Favorecer o investimento e financiamento ao desenvolvimento e implementação de tecnologias limpas;
Para nos ajudar nesta transição, as empresas e o Estado devem investir no desenvolvimento tecnológico e implementação em escala de soluções neutras em carbono, com menor consumo de energia e que favoreçam a economia circular. São exemplos o investimento em mais e melhores transportes coletivos eletrificados, o aumento de vida útil dos produtos e matérias primas e o aumento da reciclabilidade dos mesmos. Além disso, na gestão, nas decisões de investimento e nas análises de risco, é imperativo considerar sempre os impactos sociais e ambientais, algo já comprovado como economicamente rentável. Com todas estas medidas, estaremos também a apostar na criação de empregos verdes, necessário para garantir uma transição justa, que não deixe ninguém para trás.

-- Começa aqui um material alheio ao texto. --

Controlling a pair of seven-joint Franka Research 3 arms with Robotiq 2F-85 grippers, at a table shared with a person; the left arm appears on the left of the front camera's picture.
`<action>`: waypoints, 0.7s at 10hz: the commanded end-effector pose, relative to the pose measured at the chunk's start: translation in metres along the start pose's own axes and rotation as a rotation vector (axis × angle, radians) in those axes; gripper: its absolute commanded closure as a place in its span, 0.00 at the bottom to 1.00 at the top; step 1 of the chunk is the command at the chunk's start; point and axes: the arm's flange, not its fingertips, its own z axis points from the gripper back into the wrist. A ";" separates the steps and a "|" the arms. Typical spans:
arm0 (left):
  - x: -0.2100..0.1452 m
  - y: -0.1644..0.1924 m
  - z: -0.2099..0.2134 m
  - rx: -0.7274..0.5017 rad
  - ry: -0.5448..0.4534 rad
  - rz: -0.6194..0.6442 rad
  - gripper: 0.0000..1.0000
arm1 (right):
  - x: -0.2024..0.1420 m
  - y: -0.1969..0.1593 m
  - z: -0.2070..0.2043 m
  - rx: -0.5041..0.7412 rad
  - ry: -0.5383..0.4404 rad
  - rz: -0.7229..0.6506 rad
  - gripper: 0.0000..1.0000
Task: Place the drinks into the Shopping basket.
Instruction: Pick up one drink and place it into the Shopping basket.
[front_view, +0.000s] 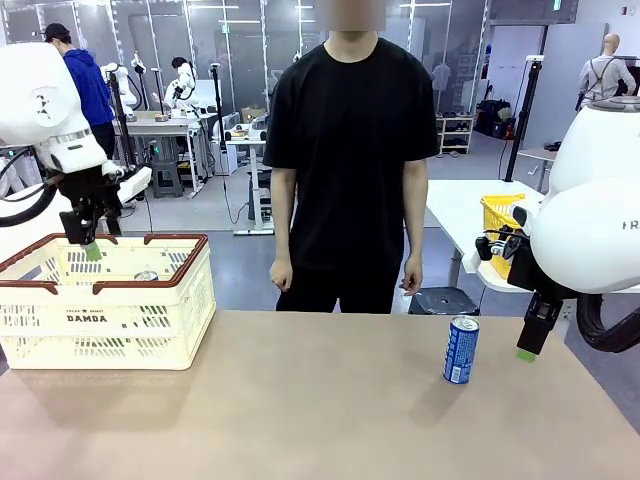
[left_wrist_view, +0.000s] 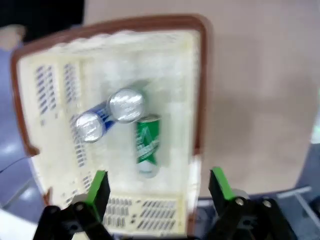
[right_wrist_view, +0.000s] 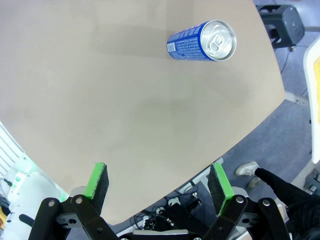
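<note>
Surface (front_view: 300, 425): broad, bare tan top, open room all the way right of the Shopping basket (front_view: 110, 318); Shopping basket sits at the surface's left end, cream slotted walls, brown-red rim standing high, so anything carried in must clear that rim first; left hand (front_view: 92, 246) hangs over the basket's opening, fingers spread, empty; right hand (front_view: 528, 348) far right of the basket, likewise spread and empty; blue can (front_view: 461, 350) stands upright on the surface, well apart from the basket, just beside the right hand and near the surface's edge; inside the basket a green can (left_wrist_view: 148, 145) lies touching two blue cans (left_wrist_view: 107, 117); judged: thin metal, stiff yet dentable, smooth and likely slippery, fill unknown; pinch across mid-body, moderate squeeze; free floor remains inside the basket around them.
</note>
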 end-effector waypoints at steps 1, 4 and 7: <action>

Apostar nos serviços dos ecossistemas e na biodiversidade, como valor para o desenvolvimento económico;
É fundamental preservar os ecossistemas que sequestram e armazenam carbono natural e aumentar as condições de conservação e restauro da natureza, não só em áreas protegidas mas também fora delas, como nas zonas florestais, agrícolas, urbanas e costeiras. A valorização económica do capital natural e humano deve ser ainda assegurada, por exemplo, refletindo-o no PIB ou através da adoção de um indicador complementar que meça também o grau de desenvolvimento sustentável.
Disseminar a temática do desenvolvimento sustentável e incentivar a participação pública acessível a todos;
Ensinar o desenvolvimento sustentável de forma transversal em todas as áreas do ensino superior, uma vez que todos os setores da sociedade são fulcrais para alcançar os Objetivos do Desenvolvimento Sustentável até 2030 e, promover ativamente a participação pública, de forma a garantir uma representação plena dos interesses de todos.
Por último, como cidadãos, precisamos de lutar pelo futuro que queremos de forma determinada. Através do nosso voto, das nossas escolhas do dia-a-dia, de manifestações, ou de cartas como esta. Porque os cidadãos de uma democracia, quando agem coletivamente, são quem mais ordena. Não podemos esperar mais, este é o momento.
Junta-te a nós, por uma nova normalidade.